Course Description: Provides a broad, practical knowledge of the
diversity of summer flowering plants, and an introduction to plant
ecology.  Lectures discuss the morphological characteristics of the 20
most commonly or economically important families of flowering plants
in our area, stressing features useful in recognizing these families.
The fieldwork will adopt a plant community approach to understanding
the flora. Students will collect flowering plant specimens during
field trips, analyze the structures of these plants during lab, and
use dichotomous keys to identify the plants to species. Plant
specimens are preserved as dried herbarium (museum) reference material
to facilitate species identification throughout the course and beyond.
This course is particularly practical for students of ecology and the
environment who wish to know which plant species occupy a particular
environment, for teachers engaged in interpreting and teaching local
flora, and for those who are simply interested in investigating the
wild plant species encountered in daily life for personal enrichment
or other purposes.

Required text: “Manual of Vascular Plants of Northeastern United
States and Adjacent Canada”, seventh printing or higher, by Henry V.
Gleason and Arthur Cronquist.

Weekly Assignments: Make a full set of properly identified and dried
herbarium specimens, and be able to recognize and identify these
species. Learn the progressively cumulative characteristics of the
plant families discussed and illustrated in lecture. Master the
ecology topics presented and illustrated in lecture.

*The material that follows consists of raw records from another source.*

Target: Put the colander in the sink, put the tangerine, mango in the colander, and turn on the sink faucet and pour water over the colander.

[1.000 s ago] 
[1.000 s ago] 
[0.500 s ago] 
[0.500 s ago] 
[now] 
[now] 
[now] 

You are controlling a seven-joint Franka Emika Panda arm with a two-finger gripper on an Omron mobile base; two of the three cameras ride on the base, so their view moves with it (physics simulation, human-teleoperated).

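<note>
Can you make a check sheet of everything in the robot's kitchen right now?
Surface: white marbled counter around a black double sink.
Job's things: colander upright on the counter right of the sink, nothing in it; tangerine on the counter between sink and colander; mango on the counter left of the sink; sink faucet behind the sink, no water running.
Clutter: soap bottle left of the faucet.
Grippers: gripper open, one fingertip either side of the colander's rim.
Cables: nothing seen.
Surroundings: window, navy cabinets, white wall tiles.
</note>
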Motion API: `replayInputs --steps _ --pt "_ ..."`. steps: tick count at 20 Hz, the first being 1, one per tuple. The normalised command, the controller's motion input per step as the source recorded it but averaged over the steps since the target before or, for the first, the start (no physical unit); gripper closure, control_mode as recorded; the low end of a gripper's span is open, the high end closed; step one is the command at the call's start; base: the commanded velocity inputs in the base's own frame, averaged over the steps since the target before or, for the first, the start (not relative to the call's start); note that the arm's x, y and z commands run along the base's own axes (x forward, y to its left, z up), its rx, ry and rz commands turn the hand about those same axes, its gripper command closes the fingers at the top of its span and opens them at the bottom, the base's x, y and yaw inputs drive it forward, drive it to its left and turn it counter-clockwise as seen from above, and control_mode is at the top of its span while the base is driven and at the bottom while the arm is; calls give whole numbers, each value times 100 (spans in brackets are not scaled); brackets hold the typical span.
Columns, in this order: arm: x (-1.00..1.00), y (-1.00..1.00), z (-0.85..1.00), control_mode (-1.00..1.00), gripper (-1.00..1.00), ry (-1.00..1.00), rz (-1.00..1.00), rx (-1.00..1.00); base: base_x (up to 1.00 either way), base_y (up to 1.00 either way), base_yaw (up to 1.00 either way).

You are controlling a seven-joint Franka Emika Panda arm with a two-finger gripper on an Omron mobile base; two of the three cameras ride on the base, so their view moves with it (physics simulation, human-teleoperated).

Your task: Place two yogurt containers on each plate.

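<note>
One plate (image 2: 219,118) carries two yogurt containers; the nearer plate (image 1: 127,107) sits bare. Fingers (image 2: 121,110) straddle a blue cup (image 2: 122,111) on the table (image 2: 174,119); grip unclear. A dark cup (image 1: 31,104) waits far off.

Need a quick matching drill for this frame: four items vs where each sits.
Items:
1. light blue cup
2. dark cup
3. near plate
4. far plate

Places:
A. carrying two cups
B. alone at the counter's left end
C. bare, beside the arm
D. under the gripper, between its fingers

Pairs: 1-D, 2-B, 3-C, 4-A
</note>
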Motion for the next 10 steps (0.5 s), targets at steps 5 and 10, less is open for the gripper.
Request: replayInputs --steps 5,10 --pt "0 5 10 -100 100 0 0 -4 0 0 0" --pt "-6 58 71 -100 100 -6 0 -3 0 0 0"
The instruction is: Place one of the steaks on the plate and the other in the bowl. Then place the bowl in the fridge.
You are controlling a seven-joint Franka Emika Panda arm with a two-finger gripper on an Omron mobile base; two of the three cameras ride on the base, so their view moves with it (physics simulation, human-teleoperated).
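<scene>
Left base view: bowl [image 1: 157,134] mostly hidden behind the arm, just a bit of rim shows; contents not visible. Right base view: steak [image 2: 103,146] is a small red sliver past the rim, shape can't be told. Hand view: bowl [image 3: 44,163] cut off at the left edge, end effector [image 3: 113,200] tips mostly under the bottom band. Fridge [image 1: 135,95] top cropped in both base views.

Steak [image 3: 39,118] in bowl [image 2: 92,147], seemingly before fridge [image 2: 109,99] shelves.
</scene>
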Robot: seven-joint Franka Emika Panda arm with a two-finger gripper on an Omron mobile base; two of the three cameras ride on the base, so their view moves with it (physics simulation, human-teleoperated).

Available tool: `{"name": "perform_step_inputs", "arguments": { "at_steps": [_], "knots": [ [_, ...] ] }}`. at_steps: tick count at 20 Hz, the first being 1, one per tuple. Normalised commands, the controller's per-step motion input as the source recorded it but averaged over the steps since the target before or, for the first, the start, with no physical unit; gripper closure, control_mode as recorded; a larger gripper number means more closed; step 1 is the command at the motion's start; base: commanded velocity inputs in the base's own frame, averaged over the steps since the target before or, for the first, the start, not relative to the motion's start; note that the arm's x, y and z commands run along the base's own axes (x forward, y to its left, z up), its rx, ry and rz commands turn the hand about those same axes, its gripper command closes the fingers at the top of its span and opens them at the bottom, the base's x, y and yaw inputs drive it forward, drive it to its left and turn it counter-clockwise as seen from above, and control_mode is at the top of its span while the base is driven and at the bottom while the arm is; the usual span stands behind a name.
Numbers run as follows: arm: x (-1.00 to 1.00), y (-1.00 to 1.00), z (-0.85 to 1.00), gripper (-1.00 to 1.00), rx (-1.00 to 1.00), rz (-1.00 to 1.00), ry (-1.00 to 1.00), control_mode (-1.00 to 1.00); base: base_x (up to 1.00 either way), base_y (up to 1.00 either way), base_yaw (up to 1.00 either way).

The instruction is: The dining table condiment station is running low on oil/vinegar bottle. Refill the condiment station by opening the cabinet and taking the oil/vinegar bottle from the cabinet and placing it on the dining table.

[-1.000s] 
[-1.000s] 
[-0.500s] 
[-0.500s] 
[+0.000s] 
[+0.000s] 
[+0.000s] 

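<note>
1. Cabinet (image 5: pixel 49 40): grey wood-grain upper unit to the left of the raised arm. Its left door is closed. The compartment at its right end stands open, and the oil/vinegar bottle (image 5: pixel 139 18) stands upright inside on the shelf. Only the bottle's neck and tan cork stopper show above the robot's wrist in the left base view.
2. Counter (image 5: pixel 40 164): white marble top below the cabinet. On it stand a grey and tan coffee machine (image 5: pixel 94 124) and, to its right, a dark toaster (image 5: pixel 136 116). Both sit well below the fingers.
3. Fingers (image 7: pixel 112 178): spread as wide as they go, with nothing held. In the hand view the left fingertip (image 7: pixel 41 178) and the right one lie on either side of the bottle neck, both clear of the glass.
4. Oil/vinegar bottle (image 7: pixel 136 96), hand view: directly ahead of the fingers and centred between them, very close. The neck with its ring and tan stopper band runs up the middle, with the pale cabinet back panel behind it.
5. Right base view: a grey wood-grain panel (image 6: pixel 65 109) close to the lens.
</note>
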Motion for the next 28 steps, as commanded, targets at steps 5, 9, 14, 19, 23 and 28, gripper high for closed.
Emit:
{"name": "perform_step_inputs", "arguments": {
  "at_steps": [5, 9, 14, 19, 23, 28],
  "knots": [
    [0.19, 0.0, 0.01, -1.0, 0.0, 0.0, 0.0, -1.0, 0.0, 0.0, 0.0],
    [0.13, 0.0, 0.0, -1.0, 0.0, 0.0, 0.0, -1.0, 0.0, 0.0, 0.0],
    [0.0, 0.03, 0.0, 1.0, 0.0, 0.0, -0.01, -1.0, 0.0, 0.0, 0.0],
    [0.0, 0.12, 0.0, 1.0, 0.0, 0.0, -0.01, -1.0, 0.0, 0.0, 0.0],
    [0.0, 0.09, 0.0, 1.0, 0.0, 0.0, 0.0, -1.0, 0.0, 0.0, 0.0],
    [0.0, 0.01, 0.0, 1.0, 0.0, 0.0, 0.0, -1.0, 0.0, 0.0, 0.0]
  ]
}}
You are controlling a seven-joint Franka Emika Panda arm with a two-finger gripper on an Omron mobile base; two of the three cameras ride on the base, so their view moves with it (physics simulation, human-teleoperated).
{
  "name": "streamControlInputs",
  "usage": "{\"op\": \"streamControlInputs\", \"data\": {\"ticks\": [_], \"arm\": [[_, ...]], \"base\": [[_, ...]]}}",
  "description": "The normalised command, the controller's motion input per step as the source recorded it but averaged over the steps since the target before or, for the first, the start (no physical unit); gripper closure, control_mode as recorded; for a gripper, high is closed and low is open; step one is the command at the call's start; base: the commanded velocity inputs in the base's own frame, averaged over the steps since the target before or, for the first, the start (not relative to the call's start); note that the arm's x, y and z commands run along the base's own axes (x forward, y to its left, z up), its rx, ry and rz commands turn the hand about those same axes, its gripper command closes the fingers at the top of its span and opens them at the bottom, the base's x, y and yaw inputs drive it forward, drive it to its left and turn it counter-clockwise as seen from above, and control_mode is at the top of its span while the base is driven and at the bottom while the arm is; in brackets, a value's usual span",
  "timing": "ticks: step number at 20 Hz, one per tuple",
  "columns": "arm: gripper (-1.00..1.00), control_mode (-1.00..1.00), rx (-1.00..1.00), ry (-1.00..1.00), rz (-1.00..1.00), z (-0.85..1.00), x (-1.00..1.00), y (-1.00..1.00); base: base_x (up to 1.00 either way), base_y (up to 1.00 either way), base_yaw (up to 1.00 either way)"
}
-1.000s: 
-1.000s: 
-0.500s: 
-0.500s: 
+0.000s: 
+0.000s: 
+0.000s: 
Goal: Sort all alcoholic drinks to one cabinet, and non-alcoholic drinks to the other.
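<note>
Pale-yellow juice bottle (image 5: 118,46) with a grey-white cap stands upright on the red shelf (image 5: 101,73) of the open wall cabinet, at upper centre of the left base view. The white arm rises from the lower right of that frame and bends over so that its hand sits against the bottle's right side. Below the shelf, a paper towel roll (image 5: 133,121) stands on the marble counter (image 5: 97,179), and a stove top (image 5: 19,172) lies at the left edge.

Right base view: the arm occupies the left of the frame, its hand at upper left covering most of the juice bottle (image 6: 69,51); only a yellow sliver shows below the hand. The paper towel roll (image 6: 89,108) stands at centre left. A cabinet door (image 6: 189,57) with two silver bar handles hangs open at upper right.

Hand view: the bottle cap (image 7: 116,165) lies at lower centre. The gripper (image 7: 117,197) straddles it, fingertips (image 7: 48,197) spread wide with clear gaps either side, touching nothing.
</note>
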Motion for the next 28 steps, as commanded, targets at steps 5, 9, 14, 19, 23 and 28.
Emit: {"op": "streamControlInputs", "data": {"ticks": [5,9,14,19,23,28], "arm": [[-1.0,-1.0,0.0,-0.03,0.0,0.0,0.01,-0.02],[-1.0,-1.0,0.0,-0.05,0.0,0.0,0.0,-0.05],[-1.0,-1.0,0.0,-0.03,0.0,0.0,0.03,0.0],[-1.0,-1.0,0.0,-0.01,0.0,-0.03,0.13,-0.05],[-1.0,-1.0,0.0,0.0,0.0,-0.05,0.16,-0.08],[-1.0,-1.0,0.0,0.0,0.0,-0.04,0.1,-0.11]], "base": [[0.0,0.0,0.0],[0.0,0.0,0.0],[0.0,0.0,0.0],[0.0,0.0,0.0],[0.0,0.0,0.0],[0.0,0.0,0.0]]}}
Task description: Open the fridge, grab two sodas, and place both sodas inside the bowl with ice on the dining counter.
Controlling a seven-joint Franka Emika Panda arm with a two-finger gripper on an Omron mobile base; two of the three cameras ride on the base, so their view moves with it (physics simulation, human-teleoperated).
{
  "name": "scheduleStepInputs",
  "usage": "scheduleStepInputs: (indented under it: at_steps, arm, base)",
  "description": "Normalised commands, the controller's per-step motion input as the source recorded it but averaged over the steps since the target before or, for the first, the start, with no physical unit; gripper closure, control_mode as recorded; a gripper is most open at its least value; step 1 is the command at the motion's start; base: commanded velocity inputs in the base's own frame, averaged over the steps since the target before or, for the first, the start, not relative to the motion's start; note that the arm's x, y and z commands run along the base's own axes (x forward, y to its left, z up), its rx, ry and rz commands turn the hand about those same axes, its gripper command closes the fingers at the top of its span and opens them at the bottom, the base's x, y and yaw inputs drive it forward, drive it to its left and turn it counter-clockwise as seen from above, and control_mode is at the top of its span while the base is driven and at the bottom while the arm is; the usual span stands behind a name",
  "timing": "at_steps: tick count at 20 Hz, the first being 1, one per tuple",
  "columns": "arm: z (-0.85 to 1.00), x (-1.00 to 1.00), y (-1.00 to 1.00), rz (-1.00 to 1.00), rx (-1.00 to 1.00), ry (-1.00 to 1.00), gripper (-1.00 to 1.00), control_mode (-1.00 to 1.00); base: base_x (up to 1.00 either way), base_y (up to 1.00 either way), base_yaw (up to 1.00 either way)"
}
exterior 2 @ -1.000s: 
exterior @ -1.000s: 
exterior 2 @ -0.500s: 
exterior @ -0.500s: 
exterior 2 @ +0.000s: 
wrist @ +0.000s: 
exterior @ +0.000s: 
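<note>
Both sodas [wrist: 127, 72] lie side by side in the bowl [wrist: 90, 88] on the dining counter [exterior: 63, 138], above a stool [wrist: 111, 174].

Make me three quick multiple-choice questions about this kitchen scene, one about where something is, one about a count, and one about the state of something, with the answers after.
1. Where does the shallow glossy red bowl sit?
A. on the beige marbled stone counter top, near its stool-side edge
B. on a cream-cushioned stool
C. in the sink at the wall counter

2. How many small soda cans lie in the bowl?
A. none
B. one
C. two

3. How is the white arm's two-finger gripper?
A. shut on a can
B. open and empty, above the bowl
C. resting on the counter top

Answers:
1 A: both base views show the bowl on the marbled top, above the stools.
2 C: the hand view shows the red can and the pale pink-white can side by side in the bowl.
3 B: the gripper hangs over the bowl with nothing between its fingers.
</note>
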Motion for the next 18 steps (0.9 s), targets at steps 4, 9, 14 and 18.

Exams/Papers: Three major lecture exams cover lecture/field notes and
assigned readings. Three major lab exams (usually coinciding with
lecture exams) evaluate plant identification skills. Cumulative weekly
recognition quizzes, either in lab or in the field, test students'
knowledge of previously identified plants and families. Students also
write one short library research paper, focused on an approved topic
of interest that is relevant to plant taxonomy or ecology.